Adjust, and adjust some more

This Financial Times report illustrates the reason why we should adjust data.

The story explores the trend in economic statistics during 14 years of governing by conservatives. One of those metrics is so-called council funding (local governments). The graphic is interactive: as the reader scrolls the page, the chart transforms.

The first chart shows the "raw" data.

Ft_councilfunding1

The vertical axis shows year-on-year change in funding. It is an index relative to the level in 2010. From this line chart, one concludes that council funding decreased from 2010 to around 2016, then grew; by 2020, funding has recovered to the level of 2010 and then funding expanded rapidly in recent years.

When the reader scrolls down, this chart is replaced by another one:

Ft_councilfunding2

This chart contains a completely different picture. The line dropped from 2010 to 2016 as before. Then, it went flat, and after 2021, it started raising, even though by 2024, the value is still 10 percent below the level in 2010.

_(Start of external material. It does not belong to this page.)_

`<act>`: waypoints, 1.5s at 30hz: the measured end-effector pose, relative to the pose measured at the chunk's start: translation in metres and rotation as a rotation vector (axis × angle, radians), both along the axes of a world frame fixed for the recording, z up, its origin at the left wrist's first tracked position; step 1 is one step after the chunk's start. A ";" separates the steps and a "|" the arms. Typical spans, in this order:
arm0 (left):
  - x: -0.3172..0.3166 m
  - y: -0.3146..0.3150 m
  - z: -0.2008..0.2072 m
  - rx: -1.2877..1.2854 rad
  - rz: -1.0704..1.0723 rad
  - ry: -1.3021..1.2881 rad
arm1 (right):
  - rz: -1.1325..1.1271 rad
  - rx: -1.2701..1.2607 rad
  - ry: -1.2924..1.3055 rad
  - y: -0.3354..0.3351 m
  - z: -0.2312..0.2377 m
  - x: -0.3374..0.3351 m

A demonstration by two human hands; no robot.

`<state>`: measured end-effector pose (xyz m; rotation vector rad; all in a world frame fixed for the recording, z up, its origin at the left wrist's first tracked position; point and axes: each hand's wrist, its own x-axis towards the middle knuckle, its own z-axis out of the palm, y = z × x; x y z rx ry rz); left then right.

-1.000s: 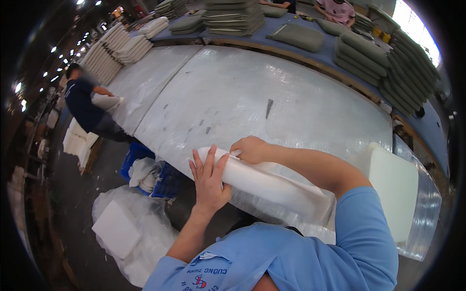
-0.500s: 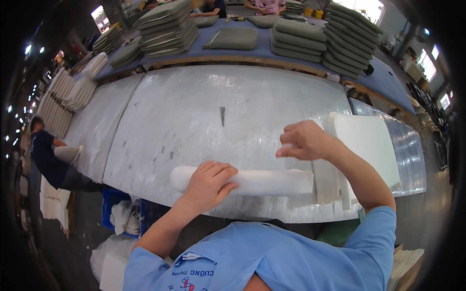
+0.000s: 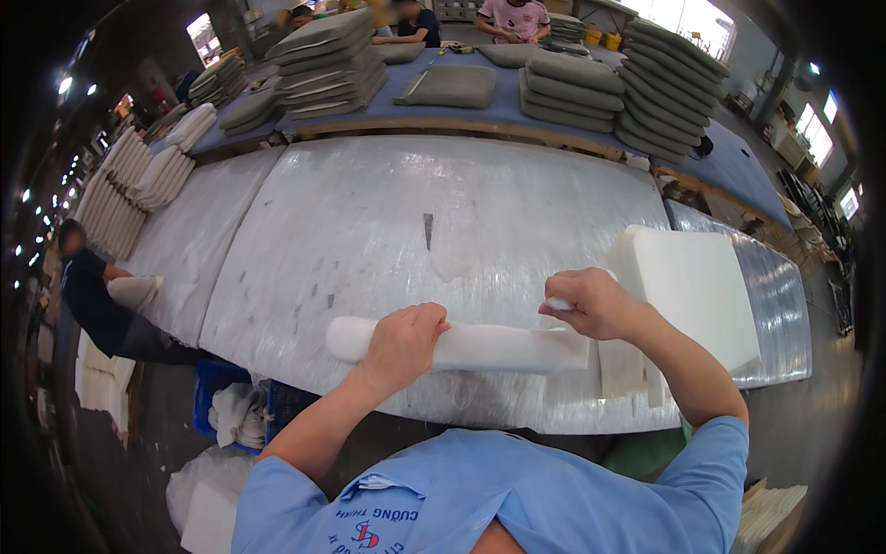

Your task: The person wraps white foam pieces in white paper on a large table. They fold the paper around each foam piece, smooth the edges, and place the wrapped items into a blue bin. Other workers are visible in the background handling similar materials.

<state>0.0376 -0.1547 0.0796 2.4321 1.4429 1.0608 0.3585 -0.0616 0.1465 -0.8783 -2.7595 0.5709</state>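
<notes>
A long white strip of soft padding [image 3: 498, 349] lies across the wrapped table [image 3: 369, 231] just in front of me, its left end rounded. My left hand [image 3: 404, 340] is closed over the strip left of its middle, fingers drawn together with the thumb. Above the strip's right end, my right hand [image 3: 595, 300] is closed on a small white tuft of wadding [image 3: 558, 303]. A bit of white also shows behind its knuckles. Whether the tuft joins the strip I cannot tell. Right of that hand lie white foam cushions [image 3: 692, 286], one over another.
Beyond the table, a blue-topped bench [image 3: 388, 115] carries stacked grey-green cushions [image 3: 669, 88]. People sit behind it. At the left, a co-worker [image 3: 92, 300] handles a pale cushion near white cushion stacks [image 3: 111, 198]. A blue crate [image 3: 212, 383] stands below the table's left front edge.
My right hand has moved slightly down and to the right, and more of the tuft shows. My left hand's spread fingers have drawn together on the strip. The view has shifted a little.
</notes>
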 end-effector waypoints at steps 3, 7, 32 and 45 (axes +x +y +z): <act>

What happened? The data journalist has taken the data from the first chart, and adjusted the values for inflation. Inflation was rampant in recent years, thus, some of the raw growth have been dampened. In economics, adjusting for inflation is also called expressing in "real terms". The adjustment is necessary because the same dollar (hmm, pound) is worth less when there is inflation. Therefore, even though on paper, council funding in 2024 is more than 25 percent higher than in 2010, inflation has gobbled up all of that and more, to the point in which, in real terms, council funding has fallen by 20 percent.

This is one material adjustment!

Wait, they have a third chart:

Ft_councilfunding3

It's unfortunate they didn't stabilize the vertical scale. Relative to the middle chart, the lowest point in this third chart is about 5 percent lower, while the value in 2024 is about 10 percent lower.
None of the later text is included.